Quail
[Heb., selawʹ].
A small, plump-bodied bird, about 18 cm (7 in.) in length, that spends most of its time on the ground. Its flesh is very edible, and it is reported that by 1920 Egypt was exporting some three million quail annually to foreign markets, though this exportation has since decreased.
The birds described in the Bible are evidently the common migratory quail (Coturnix coturnix), which move northward from within Africa in the spring, arrive in Egypt about March, thereafter pass through Arabia and Palestine, and return at the approach of winter. They travel in large flocks, making their migration in stages and often flying during the night. Their wings allow for speedy flight but not for very long distances. Because of the heaviness of their bodies in relation to their wing strength, they sometimes arrive at their destination in a state of exhaustion. Quail, therefore, fly with the wind and customarily fly at rather low altitudes. Colonel Richard Meinertzhagen relates that in Port Said, Egypt, men at times use butterfly nets to catch quail as the birds fly down the streets at dawn.—Birds of Arabia, Edinburgh, 1954, p. 569.

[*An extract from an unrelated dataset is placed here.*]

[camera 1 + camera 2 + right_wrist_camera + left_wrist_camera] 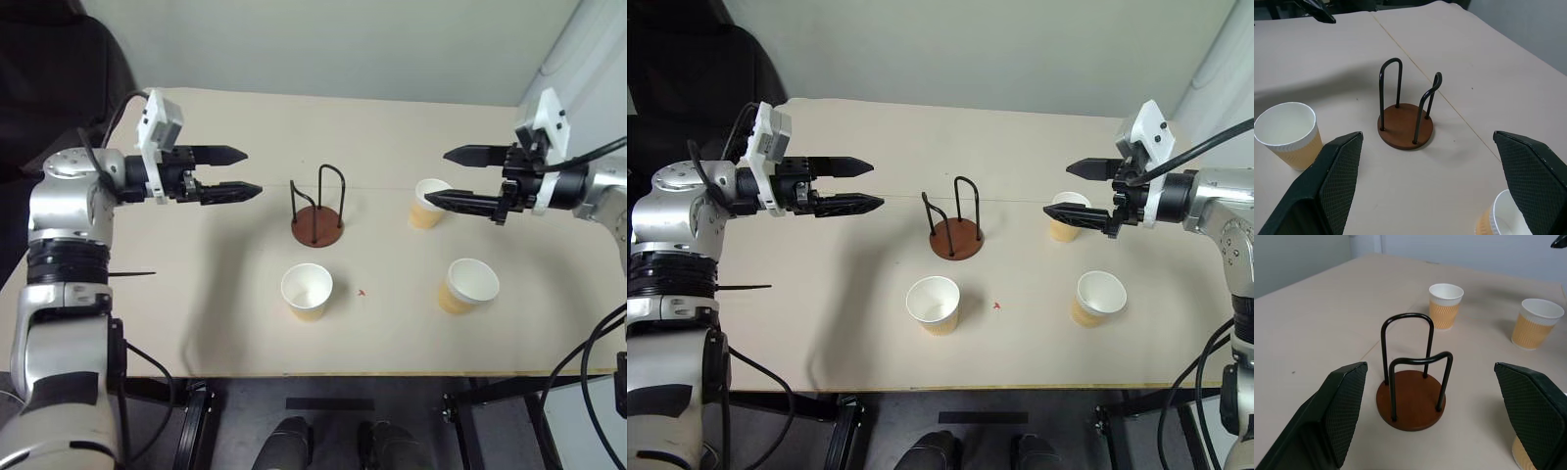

The first reference to quail in the Biblical account (Ex 16:13) is with reference to events in the spring (Ex 16:1), and so the birds would have been flying north. The Israelites were in the Wilderness of Sin on the Sinai Peninsula, complaining about their food supplies. In response, Jehovah assured Moses that “between the two evenings” they would eat meat and in the morning would be satisfied with bread. (Ex 16:12) That evening “the quails began to come up and cover the camp,” while in the morning the manna appeared on the earth. (Ex 16:13-15; Ps 105:40) Again, evidently in the spring (Nu 10:11, 33), about one year later, the grumblings of the Israelites over their limited diet of manna caused Jehovah to foretell that they would eat meat “up to a month of days” until it became revolting to them. (Nu 11:4, 18-23) God then caused a wind, likely from the E or SE, to drive quail from the sea and caused them to “fall above the camp,” abundant “like the sand grains” over a wide area for several miles around the camp’s perimeter.—Nu 11:31; Ps 78:25-28.
The expression “about two cubits [c. 1 m; 3 ft] above the surface of the earth” has been explained in different ways. (Nu 11:31) Some consider that the quail actually fell to the ground and that in some places they were piled up to that height. Others, objecting that such action would undoubtedly result in a large portion of them dying and hence becoming unfit for eating by the Israelites, understand the text to mean that the quail flew at that low altitude over the ground, thereby making it quite easy for the Israelites to knock them to the ground and capture them. Expressing a similar idea, the Greek Septuagint reads: “all around the camp, about two cubits from the earth”; and the Latin Vulgate says: “all around the camp, and they were flying in the air at an altitude of two cubits above the earth.”
The Israelites spent a day and a half gathering the quail; “the one collecting least gathered ten homers [2,200 L; 62 bu].” (Nu 11:32) In view of the “six hundred thousand men on foot,” mentioned by Moses (Nu 11:21), the number of quail collected must have been many millions; hence it was no simple catch resulting from ordinary migration but, rather, a powerful demonstration of divine power. The quantity collected was too great for eating then; hence the greedy Israelites “kept spreading them extensively all around the camp for themselves.” (Nu 11:32) This may have been for the purpose of drying out the meat of the slaughtered quail in order to preserve as many of them as possible for future consumption. Such action would be similar to the ancient Egyptian practice, described by Herodotus (II, 77), of putting fish in the sun to dry out.